Centene (CNC) Recovery Hopes Build, Is The Stock Fully Valued?
Centene Corporation CNC | 0.00 |
Index reshuffle puts Centene in the growth spotlight
Centene (CNC) has just been shifted across several Russell benchmarks, with the stock added to multiple growth indexes and removed from two defensive and value oriented indexes on June 27, 2026.

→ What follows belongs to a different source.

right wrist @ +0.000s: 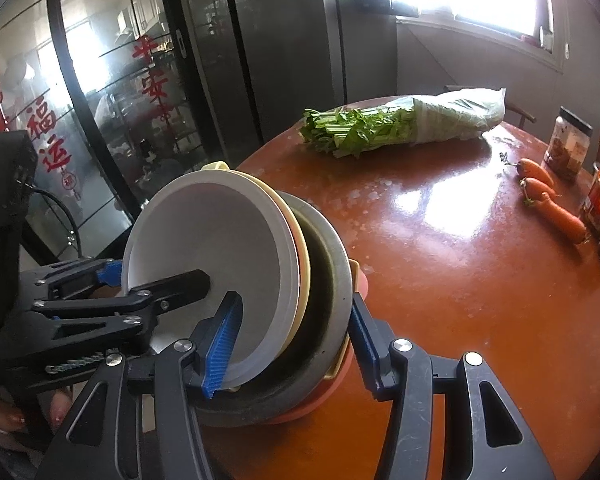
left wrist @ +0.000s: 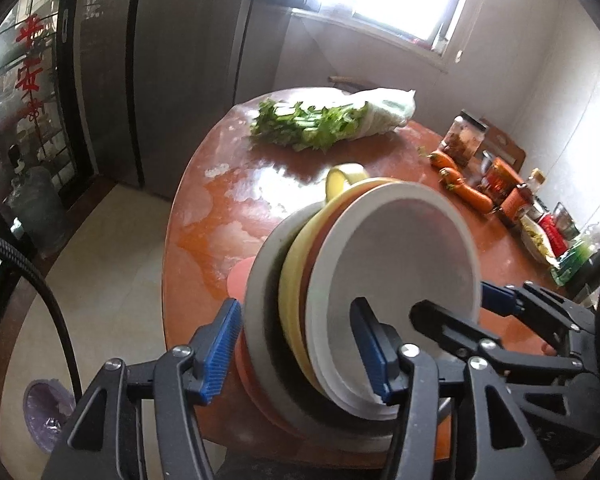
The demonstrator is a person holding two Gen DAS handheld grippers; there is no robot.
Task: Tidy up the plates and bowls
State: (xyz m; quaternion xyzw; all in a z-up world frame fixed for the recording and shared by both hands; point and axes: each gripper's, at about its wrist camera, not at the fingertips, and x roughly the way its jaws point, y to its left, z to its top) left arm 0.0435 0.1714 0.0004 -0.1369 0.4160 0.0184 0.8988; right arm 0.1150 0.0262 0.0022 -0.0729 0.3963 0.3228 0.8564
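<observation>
Your worktop [left wrist: 260, 208] is a round, glossy red-brown surface with pale smears across it. At its far side lies a bundle of leafy greens [left wrist: 300, 124], the stem end wrapped in a pale plastic bag. Along the right edge sit a glass jar [left wrist: 462, 140], several packets and bottles, and two carrots [left wrist: 460, 184] lying near each other.

The stack of bowls and plates [left wrist: 340, 300] is at the near edge of the worktop, tipped up on its side so the open faces look toward your right tool. Order from the open face outward: a white bowl [right wrist: 212, 248], an orange-pink rim, a yellow one, a thick grey bowl [right wrist: 332, 280], then a pink plate [right wrist: 320, 404] at the back. Whether the stack's lower edge touches the worktop cannot be told.

Your left tool [left wrist: 300, 348] is spread wide around the stack: one blue pad against the pink outer side, the other inside the white bowl.

Your right tool [right wrist: 296, 344] straddles the same stack from the other side: one blue pad inside the white bowl, the other against the pink and yellow back. Both appear to clamp the stack, fingers far apart.
</observation>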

For investors, this kind of index reshuffle matters because it can influence which funds hold Centene and how the stock is perceived. Growth index inclusion often draws attention from benchmark tracking products, while removal from defensive and value indexes points to a different style classification.
- Added to the Russell 3000E Growth Benchmark
- Added to the Russell 1000 Growth Benchmark
- Added to the Russell 3000 Growth Benchmark
- Added to the Russell Midcap Growth Benchmark
- Dropped from the Russell 1000 Value Defensive Index
- Dropped from the Russell 1000 Defensive Index
This pattern of index changes places Centene within the growth style buckets on several widely followed benchmarks. For readers tracking style exposure in portfolios, it is a reminder that Centene may now appear more in growth allocations and less in value or defensive sleeves tied closely to Russell indexes.
Alongside Centene’s shift into growth indexes, the stock’s recent share price performance has been strong, with a 30 day share price return of 8.87%, a 90 day share price return of 91.69%, and a 1 year total shareholder return of 103.72%. However, the 5 year total shareholder return is down 7.69%, which gives investors a mix of short term momentum and a more modest longer term picture to weigh.
If this kind of style shift has you thinking about where growth could show up next in healthcare, it may be worth scanning the market for other opportunities linked to AI in the sector using the 40 healthcare AI stocks
Centene has been pushed firmly into the growth bucket and the share price has raced ahead, so the key question for you now is simple: is the stock still undervalued, or is the market already pricing in the recovery story?
Most Popular Narrative: 10% Overvalued
On the most followed narrative, Centene's fair value sits at about $61.83, which is below the last close of $67.86, putting a clear question mark over how much of the recovery story is already reflected in the price.
Analysts expect earnings to reach $2.7 billion (and earnings per share of $5.57) by about June 2029, up from $6.4 billion of losses today. However, there is some disagreement amongst the analysts with the more bullish ones expecting earnings as high as $3.8 billion.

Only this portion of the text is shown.